In the last post we saw how Aboriginal people had been gathering in their hundreds around Sydney in February and early March 1868. They were preparing to perform a ceremony for Prince Alfred (Queen Victoria’s son and the first member of the royal family to visit Australia). This was the biggest gathering of Aboriginal people in Sydney for many years, possibly since the earliest days of the colony. They were living in a number of camps around the harbour and elsewhere. In the days leading up to the ceremony on Thursday 12 March, ads were placed in the newspapers asking Sydneysiders to let Aboriginal people know that special ferries were booked to transport them to the ceremony from the main camp around North Sydney, and from Circular Quay.
The day had been declared a public holiday.

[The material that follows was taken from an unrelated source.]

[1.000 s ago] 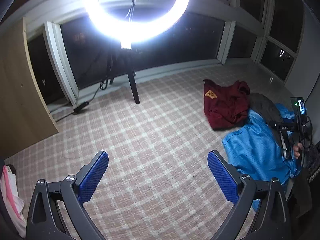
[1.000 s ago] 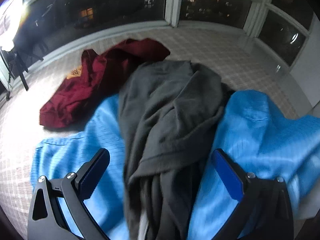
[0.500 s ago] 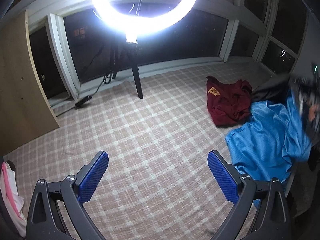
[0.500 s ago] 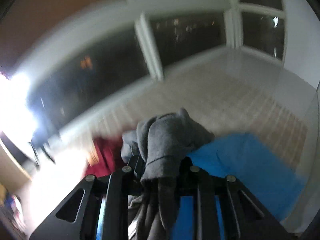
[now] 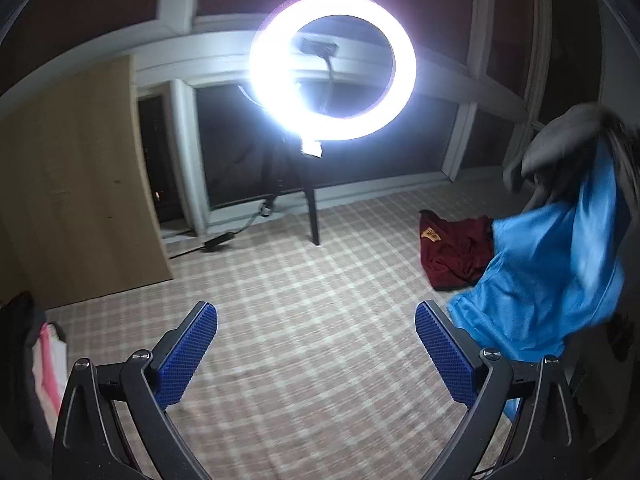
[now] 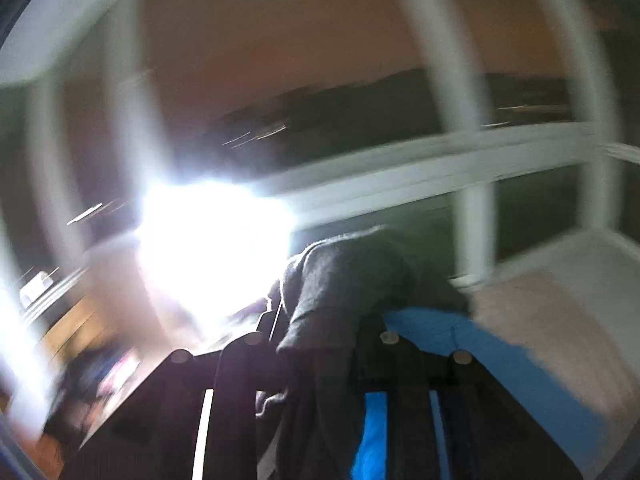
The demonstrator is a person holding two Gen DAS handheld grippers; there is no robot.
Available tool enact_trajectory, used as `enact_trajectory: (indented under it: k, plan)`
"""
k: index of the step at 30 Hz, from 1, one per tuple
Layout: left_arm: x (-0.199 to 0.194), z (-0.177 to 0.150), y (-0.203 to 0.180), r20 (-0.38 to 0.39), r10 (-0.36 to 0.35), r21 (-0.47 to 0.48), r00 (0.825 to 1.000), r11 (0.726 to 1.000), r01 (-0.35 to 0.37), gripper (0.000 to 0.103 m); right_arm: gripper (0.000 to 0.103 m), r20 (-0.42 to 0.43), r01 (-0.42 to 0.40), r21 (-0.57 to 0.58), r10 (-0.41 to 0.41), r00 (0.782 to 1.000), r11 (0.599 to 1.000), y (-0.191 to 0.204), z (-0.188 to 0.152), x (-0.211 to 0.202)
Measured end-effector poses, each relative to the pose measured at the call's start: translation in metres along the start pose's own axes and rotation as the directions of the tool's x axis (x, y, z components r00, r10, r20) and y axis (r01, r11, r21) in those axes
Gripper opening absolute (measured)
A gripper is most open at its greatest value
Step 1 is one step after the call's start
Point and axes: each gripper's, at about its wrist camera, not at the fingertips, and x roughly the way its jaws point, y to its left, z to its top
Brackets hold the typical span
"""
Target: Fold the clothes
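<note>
The right claw point(image 6: 320, 344) is clamped on a bunch of grey garment point(image 6: 352, 280); its jaws are easing slightly apart, yet the cloth stays pinched between them. A second ago that claw stood wide over the heap on the checked floor covering point(image 5: 300, 300); now it has swung up, its blurred view showing window frames point(image 6: 440, 168) and glare. From the left wrist, the grey garment point(image 5: 568, 140) hangs high at the right edge with the blue shirt point(image 5: 552, 272) dragged up beneath it, the shirt's lower edge near the floor. The maroon shirt point(image 5: 452, 252) lies where it was. The left claw point(image 5: 316, 352) remains wide with nothing between its blue pads point(image 5: 188, 356), and the ring light point(image 5: 332, 68) now sits lower in its view than before.
</note>
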Motion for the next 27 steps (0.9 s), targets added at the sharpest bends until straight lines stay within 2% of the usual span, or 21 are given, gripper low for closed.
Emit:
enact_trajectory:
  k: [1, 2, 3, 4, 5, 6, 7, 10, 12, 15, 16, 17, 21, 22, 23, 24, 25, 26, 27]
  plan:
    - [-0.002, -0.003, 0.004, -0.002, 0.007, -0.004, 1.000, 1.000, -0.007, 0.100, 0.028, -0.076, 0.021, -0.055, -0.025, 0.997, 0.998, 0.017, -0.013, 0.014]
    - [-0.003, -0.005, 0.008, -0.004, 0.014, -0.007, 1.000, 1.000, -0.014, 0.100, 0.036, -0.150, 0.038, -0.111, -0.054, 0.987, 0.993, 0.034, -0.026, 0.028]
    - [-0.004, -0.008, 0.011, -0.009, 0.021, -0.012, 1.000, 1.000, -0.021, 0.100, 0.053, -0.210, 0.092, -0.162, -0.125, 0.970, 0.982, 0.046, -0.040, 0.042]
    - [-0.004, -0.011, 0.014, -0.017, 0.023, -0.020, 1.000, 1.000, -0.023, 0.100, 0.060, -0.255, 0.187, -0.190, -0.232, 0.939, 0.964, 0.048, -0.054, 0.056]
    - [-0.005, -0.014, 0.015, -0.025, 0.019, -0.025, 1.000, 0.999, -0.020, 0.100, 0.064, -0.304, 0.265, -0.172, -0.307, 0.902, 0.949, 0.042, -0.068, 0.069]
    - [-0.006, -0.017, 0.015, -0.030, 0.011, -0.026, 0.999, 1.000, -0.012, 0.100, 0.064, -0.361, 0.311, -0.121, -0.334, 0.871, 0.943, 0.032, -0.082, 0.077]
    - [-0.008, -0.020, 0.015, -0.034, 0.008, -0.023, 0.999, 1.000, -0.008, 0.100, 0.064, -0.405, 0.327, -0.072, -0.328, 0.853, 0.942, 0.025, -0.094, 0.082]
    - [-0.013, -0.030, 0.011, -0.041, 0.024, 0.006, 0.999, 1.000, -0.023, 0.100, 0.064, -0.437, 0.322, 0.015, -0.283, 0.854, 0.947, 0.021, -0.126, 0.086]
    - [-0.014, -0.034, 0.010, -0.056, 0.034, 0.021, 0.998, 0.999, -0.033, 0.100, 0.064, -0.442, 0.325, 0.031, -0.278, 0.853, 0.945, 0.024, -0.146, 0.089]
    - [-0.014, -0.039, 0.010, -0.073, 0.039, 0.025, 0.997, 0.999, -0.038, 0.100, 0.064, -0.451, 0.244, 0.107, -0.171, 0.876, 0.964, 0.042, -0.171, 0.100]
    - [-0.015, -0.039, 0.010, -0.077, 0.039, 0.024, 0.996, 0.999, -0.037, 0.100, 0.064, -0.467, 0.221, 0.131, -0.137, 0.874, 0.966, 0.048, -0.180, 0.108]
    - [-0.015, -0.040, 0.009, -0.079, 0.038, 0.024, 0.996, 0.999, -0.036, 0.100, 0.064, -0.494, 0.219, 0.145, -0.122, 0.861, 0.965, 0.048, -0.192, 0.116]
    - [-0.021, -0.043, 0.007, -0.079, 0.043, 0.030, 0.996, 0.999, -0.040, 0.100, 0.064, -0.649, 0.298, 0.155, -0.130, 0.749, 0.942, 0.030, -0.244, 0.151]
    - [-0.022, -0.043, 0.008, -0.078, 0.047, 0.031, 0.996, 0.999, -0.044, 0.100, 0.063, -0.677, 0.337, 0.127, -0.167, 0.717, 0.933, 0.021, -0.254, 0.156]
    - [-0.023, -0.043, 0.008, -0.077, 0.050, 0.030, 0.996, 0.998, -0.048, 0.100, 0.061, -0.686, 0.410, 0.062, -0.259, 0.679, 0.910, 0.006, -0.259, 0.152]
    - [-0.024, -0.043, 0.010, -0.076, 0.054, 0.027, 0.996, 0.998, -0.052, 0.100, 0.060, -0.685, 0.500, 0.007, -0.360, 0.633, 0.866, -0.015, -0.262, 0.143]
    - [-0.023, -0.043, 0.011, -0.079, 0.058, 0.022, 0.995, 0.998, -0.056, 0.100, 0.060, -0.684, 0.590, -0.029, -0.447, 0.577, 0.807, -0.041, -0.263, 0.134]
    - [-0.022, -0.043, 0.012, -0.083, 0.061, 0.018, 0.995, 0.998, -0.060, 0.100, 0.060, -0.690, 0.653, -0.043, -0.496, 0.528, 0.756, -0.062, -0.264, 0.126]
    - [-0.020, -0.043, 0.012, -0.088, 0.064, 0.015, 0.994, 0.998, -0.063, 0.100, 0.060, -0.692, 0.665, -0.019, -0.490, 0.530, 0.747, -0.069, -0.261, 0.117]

Steaming across the harbour all morning to the site of the ceremony at Clontarf (near Manly) were packed ferries from Circular Quay and Woolloomooloo. Aboriginal people started to prepare over the hill from the main gathering near the water. After the prince arrived and refreshments were served, the prince moved down to the bay where the performance was to take place. But while the performers were still preparing over the hill, Irish nationalist Henry O’Farrell ran up to the prince and shot him. He was rushed from the scene and the rest of the day was cancelled. The prince survived, but the Aboriginal performance never took place. Aboriginal people were reported to have returned angry and frustrated to their various districts.
Because of the colonial shame surrounding the attempted assassination, no detailed description was published about the preparations for the dance and there are no images either (these were the early days of photography in Sydney). We are left to wonder at the legacy of the event – what did Aboriginal people talk about as many groups met for the first time since the arrival of Europeans? What ceremonies took place in the lead-up to the performance for the prince? Hopefully more information will one day come to light, but it remains a largely forgotten but incredibly important event in Sydney’s Aboriginal history.